• EXERCISE OBJECTIVE:
Print the data that follows exactly as it stands, from its first line through the line containing "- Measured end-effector", and stop there.
/---
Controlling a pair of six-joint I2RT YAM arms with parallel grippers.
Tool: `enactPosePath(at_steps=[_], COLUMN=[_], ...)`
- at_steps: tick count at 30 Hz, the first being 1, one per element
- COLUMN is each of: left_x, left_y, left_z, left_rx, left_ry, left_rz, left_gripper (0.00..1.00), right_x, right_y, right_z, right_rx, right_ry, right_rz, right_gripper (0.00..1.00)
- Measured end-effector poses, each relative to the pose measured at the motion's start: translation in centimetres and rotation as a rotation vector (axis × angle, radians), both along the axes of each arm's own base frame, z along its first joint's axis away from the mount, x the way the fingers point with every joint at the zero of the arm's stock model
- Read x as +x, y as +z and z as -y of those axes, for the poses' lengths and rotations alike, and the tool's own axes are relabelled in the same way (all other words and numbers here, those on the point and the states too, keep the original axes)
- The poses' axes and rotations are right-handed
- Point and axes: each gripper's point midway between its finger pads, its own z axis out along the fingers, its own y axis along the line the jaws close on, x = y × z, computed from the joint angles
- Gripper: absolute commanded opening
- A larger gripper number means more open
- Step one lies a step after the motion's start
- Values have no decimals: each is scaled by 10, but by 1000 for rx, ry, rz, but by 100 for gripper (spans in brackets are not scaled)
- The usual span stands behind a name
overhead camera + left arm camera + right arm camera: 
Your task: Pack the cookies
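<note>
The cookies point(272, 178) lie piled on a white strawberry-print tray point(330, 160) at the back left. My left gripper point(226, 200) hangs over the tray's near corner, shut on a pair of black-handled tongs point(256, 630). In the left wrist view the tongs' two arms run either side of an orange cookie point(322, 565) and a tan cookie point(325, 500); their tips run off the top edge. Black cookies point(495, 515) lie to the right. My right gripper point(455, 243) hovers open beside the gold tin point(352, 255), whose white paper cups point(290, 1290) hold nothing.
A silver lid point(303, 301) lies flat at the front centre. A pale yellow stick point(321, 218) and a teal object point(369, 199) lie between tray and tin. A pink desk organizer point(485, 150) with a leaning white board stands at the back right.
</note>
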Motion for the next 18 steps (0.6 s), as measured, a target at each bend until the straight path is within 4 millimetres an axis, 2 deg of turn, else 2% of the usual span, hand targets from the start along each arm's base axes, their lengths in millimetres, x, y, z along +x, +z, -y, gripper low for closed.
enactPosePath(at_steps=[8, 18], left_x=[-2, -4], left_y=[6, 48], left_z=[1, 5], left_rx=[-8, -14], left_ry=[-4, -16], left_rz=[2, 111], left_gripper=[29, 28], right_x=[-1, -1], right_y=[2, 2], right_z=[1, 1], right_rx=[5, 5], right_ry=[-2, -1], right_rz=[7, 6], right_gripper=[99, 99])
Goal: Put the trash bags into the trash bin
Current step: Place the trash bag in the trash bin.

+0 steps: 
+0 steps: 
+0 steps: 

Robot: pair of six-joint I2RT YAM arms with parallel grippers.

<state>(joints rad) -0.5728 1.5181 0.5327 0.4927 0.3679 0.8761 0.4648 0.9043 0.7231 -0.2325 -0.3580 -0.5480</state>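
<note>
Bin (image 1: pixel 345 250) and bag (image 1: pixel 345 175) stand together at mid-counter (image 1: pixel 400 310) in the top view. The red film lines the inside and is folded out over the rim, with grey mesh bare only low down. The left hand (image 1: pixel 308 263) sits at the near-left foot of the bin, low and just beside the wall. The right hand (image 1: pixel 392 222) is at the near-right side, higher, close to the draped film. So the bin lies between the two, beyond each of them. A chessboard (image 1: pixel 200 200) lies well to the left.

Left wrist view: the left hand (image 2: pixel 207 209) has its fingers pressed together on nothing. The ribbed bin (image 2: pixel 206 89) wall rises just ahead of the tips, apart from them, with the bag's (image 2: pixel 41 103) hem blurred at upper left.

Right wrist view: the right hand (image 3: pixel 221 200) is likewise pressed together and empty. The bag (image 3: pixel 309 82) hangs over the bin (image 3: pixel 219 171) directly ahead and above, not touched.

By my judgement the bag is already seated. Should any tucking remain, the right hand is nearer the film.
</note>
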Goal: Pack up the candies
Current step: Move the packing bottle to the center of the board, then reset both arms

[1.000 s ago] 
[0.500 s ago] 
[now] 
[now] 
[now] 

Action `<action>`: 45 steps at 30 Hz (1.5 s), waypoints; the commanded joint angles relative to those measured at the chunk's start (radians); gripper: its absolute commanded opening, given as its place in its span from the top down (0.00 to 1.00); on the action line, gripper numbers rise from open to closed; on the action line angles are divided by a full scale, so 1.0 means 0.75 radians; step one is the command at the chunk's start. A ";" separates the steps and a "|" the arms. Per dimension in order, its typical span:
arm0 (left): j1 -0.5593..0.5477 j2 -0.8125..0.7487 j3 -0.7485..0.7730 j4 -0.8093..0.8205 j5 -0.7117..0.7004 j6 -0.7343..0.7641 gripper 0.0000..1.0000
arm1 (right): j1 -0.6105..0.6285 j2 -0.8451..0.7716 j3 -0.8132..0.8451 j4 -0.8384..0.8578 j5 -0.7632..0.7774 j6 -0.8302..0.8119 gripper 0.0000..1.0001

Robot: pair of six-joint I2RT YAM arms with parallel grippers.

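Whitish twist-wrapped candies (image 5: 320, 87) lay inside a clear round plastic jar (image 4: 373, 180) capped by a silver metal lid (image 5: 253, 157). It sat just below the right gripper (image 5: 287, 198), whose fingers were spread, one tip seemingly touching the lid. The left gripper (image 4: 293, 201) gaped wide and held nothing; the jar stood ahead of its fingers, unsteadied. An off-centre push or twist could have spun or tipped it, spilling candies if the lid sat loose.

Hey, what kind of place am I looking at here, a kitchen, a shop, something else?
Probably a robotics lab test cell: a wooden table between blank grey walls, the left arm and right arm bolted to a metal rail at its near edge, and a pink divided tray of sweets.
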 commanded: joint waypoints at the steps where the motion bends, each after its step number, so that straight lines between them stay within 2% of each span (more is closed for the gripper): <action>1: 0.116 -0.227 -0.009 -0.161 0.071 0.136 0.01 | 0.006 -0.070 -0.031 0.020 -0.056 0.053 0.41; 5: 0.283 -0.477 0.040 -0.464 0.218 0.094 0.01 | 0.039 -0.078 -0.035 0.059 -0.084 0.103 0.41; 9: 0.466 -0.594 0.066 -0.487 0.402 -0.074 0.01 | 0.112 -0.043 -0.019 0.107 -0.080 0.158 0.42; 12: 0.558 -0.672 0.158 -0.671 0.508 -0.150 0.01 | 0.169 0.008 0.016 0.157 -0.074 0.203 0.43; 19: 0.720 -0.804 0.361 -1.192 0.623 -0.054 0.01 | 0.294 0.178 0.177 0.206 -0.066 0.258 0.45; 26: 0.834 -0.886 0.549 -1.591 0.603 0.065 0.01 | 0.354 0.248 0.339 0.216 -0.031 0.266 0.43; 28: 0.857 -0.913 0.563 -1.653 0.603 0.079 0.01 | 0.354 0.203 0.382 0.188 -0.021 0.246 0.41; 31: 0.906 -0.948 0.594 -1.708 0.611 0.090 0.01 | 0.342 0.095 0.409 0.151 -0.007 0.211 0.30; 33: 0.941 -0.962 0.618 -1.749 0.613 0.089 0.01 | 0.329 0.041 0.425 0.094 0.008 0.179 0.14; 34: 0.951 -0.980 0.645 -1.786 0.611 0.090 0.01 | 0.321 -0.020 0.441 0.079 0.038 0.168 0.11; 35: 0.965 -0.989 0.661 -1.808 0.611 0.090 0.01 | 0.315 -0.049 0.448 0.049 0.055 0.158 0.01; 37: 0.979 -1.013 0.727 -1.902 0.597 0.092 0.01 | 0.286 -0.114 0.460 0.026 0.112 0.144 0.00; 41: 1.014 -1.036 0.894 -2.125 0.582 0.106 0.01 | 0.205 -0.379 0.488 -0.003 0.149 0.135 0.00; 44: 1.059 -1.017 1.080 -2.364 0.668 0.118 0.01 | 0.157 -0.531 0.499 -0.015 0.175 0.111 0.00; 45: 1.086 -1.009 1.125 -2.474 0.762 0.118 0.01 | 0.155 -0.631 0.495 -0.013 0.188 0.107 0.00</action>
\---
• YOUR SOLUTION:
Controlling a pair of six-joint I2RT YAM arms with parallel grippers.
Tool: `enactPosePath(at_steps=[_], COLUMN=[_], ...)`
- at_steps: tick count at 30 Hz, the first being 1, one per element
- COLUMN is each of: left_x, left_y, left_z, left_rx, left_ry, left_rz, left_gripper (0.00..1.00), right_x, right_y, right_z, right_rx, right_ry, right_rz, right_gripper (0.00..1.00)
- Measured end-effector poses, each relative to the pose measured at the motion's start: translation in centimetres and rotation as a rotation vector (axis × angle, radians), both along the axes of each arm's own base frame, z along its first joint's axis away from the mount, x the way the fingers point with every joint at the zero of the arm's stock model

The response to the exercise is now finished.